Brackney DE, Beane JE, Ebel GD - PLoS Pathog. (2009)

Bottom Line: Our data demonstrate that WNV infection in orally exposed vector mosquitoes induces the RNAi pathway and that regions of the WNV genome that are more intensely targeted by RNAi are more likely to contain point mutations compared to weakly targeted regions.These results suggest that, under natural conditions, positive selection of WNV within mosquitoes is stronger in regions highly targeted by the host RNAi response.Further, they provide a mechanistic basis for the relative importance of mosquitoes in driving WNV diversification.
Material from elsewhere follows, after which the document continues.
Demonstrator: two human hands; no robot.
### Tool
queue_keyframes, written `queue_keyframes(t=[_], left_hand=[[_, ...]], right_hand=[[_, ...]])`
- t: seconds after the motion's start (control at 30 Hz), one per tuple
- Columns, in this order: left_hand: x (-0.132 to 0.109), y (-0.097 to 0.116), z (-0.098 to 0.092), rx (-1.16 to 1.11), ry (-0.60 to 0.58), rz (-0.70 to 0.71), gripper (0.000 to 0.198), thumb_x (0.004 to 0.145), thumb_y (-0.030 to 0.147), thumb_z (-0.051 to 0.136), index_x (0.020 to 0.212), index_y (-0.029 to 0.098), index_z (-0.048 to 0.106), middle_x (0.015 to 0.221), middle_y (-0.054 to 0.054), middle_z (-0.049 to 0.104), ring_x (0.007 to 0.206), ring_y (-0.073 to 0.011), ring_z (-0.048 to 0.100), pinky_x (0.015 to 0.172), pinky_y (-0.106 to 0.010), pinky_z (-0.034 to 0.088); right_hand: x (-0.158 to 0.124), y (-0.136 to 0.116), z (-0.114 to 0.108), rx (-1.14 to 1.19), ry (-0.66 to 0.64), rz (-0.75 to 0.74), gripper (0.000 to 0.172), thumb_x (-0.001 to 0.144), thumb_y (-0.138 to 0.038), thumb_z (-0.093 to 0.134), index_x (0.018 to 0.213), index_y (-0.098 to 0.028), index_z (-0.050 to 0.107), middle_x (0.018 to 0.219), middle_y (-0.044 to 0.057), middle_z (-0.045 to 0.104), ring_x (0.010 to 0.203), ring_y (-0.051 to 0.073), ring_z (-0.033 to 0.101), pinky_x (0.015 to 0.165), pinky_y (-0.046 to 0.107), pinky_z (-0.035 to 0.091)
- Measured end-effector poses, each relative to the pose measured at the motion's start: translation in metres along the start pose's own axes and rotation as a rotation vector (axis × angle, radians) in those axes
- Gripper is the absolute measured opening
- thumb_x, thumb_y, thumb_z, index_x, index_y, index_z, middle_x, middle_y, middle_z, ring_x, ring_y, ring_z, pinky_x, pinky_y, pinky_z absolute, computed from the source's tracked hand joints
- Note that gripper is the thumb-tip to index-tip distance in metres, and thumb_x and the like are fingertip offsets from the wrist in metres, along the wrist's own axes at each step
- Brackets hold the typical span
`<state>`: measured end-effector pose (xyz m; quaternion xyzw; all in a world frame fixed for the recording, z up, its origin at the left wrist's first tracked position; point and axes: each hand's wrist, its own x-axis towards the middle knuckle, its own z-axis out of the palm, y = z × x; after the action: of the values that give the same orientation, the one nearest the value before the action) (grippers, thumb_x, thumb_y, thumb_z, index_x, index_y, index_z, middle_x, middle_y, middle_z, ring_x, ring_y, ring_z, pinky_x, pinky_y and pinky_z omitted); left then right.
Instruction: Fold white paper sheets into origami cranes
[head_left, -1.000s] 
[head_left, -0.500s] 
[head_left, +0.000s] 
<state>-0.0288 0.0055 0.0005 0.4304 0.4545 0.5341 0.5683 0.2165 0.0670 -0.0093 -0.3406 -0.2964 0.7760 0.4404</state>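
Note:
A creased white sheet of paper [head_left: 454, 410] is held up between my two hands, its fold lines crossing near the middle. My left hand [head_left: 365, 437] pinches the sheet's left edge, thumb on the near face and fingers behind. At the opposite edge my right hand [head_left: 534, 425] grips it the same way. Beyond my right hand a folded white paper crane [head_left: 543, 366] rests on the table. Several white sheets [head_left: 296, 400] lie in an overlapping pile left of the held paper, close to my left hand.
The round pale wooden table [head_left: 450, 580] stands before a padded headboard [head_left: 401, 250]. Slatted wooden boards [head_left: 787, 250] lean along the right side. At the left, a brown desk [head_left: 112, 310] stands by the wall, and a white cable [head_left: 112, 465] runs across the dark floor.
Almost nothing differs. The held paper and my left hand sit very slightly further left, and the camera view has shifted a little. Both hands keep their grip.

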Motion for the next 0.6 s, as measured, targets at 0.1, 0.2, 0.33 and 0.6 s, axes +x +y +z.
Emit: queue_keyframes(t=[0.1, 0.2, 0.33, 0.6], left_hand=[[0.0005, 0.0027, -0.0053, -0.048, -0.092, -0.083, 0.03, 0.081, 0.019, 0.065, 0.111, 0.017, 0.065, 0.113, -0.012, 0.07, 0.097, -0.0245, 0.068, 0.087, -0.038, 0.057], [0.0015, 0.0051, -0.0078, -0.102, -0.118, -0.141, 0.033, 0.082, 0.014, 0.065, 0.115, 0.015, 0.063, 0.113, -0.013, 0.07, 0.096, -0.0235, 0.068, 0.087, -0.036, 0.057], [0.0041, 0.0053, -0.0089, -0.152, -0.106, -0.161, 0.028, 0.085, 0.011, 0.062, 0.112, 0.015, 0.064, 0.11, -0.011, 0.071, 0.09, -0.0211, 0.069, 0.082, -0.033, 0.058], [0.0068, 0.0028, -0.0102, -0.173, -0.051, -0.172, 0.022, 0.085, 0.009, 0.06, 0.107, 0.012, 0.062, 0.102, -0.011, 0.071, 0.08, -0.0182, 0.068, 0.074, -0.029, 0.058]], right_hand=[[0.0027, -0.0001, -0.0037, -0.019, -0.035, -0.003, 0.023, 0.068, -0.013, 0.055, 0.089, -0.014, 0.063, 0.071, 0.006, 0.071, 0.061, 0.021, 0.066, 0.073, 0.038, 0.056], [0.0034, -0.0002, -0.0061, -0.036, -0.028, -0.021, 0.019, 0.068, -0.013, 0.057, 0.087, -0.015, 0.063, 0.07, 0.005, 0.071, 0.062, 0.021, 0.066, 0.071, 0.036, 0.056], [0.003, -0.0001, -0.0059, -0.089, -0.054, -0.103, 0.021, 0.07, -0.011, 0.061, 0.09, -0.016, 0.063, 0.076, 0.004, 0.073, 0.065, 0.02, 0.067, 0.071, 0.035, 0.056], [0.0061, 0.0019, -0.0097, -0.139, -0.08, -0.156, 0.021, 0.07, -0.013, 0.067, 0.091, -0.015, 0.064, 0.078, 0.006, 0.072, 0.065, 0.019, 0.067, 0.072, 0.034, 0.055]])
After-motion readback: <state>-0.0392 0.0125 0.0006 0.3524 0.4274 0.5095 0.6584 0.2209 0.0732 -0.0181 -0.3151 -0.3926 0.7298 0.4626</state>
View Article: PubMed Central - PubMed

Affiliation: Department of Pathology, University of New Mexico School of Medicine, Albuquerque, NM, USA.

ABSTRACT
West Nile virus (WNV) exists in nature as a genetically diverse population of competing genomes. This high genetic diversity and concomitant adaptive plasticity has facilitated the rapid adaptation of WNV to North American transmission cycles and contributed to its explosive spread throughout the New World. WNV is maintained in nature in a transmission cycle between mosquitoes and birds, with intrahost genetic diversity highest in mosquitoes. The mechanistic basis for this increase in genetic diversity in mosquitoes is poorly understood. To determine whether the high mutational diversity of WNV in mosquitoes is driven by RNA interference (RNAi), we characterized the RNAi response to WNV in the midguts of orally exposed Culex pipiens quinquefasciatus using high-throughput, massively parallel sequencing and estimated viral genetic diversity. Our data demonstrate that WNV infection in orally exposed vector mosquitoes induces the RNAi pathway and that regions of the WNV genome that are more intensely targeted by RNAi are more likely to contain point mutations compared to weakly targeted regions. These results suggest that, under natural conditions, positive selection of WNV within mosquitoes is stronger in regions highly targeted by the host RNAi response. Further, they provide a mechanistic basis for the relative importance of mosquitoes in driving WNV diversification.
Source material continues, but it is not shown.